A Still Life


I remember my art teacher when I was 12 years old who taught me the principles of creating a still life drawing or painting. I learned that in art I could capture time and not let it pass, but keep it as a secret keepsake in this treasure chest of life. Thank you to My First Love; My Lord and Savior. For it is He who gives and creates, teaching us through this journey. I am forever grateful to see His extraordinary glory in every ordinary moment.

"...be still and know that I am God; I will be exalted among the nations, I will be exalted in the earth" Psalm 46:10


Tuesday, February 6, 2018

Blanket of White






I've been missing in action for a while. It may not even look like a hint of Spring is near but the blanket of white comes and goes in Upstate NY. While the gardens are still tucked in, I'm gaining momentum in my studio to unfold my ideas into Spring items for my shop.





I've been just a little busy lately and spending time with this little guy who inspires me to not only dream and create a little better
but be better.

Thursday, December 28, 2017

Love Has No Season



Another December has come and will be gone in a few days. The anticipation of making it just right for my family has passed for another year. Every year I tell myself it is not about choosing perfect gifts for my family but I find myself thinking about each person for many weeks and hope the gift I match them with will be right.

This year family has changed in some ways. Not all could be gathered together even though they are quietly present in my heart. I found myself thinking of Jesus' mother. This song brings the  miraculous moment in time to the heart of any believer as the gift for all time.

In all the Decembers of my life I cannot focus on any memory greater than this gift of God's perfect love. Merry Christmas and wishing you the love that has no season.


Saturday, April 29, 2017

My littlest loyal love

This April was almost 18 seasons of Springtime with my little yorkie. I had to say goodbye on Easter. This time of year will ever mark a day when my heart broke for my longtime loyal companion. I tried to prepare for this day as he was failing in health over many months and as my vet told me 6 months ago "he is just an old man in assisted living".  Dog lovers and pet lovers know the agony. It is part of the commitment of sharing love with one dependent upon you for survival, affection and quality of life. Seeing him through to his last breath and bringing him back home again to rest beneath my daffodil gardens is done. I know I will add many beautiful flowers to his place of remembrance.

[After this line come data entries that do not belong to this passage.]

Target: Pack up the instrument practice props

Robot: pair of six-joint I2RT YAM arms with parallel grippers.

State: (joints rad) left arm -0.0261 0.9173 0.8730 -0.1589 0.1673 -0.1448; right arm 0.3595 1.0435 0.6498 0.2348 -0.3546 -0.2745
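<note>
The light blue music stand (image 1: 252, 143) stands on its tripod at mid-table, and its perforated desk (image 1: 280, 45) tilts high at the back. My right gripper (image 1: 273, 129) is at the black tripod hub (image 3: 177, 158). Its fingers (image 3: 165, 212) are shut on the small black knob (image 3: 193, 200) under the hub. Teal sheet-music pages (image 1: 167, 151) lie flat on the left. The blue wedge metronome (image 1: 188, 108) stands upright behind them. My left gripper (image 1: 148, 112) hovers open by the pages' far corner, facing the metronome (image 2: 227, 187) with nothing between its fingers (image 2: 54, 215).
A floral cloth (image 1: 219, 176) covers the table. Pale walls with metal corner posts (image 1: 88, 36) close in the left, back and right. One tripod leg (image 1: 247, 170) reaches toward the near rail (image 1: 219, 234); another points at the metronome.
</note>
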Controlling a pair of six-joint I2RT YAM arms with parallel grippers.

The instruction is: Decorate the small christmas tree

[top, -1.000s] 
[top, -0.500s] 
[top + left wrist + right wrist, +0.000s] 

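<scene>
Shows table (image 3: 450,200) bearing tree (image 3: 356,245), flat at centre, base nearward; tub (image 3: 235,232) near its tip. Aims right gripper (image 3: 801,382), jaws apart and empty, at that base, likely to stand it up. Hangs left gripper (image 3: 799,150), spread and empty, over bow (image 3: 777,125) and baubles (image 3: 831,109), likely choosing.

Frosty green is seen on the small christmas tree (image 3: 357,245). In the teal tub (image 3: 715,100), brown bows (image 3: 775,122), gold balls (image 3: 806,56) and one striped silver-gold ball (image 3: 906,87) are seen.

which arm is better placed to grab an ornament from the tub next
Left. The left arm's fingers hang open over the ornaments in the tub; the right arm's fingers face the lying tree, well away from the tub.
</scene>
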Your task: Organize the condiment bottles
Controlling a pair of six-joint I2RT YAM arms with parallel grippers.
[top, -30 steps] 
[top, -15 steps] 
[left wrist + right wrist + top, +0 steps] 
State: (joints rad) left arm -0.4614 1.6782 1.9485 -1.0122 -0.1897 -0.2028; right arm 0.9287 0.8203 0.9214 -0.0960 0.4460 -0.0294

Many memories are tucked away in my consciousness for now. The journey of grief seems to unfairly bring forth the years of family snapshots crowding the mind and cascading the tears. One day they will bring such warmth and joy to my heart. For now, I just miss a little 7 lb terrier who when he was at his best, thought he was a lion.

Sunday, January 1, 2017

HAPPY NEW YEAR 2017

Wishing every person who takes a moment from their day to visit patricepastel a most wonderful beginning to 2017. Christmas holds its wonder for each of us. For me, I end up back into my childhood thinking of my grandfather who made everything special. I grew up having a real fir tree in the living room, stockings hung on the mantle, a roaring fire in the fireplace with chestnuts actually roasting on Christmas Eve and my mom playing classic Christmas carols on the upright piano. Oh, how I miss my grandparents! I have vintage ornaments I so carefully preserved from my grandmother. How would I know that as the years pass by each and every ornament would take me back to the smell and the sights and the feelings of being less than 5 years old?

May your Christmas hold memory that is kind to your heart. If it be past, present or a future memory that makes it dear - think on that! May 2017 be a year that brings you peace and hope and love. The God kind of love that never runs dry and restores.
Best to You!
Patrice


Sunday, September 18, 2016

Oneida Lake Late Summer Love


It may be September, but the lure of a breezy,balmy, late Summer beach memory is made for a 6 year old. There is no better way to clear out one's mind of cluttering thoughts than the rushing sound of sunlit waves upon the sand with my loves.

Tuesday, August 23, 2016

August Sunflowers


Reaching for the sun, these small but tall beauties announce that Summer can be endless. Not rain nor drought seems to cancel their late Summer sun dance. Faithful no matter what late August brings ~ tends to be their message.  Some days I feel kind of knocked down by the winds. These golden faces seem to say just get up again for the season always passes. You can count on it.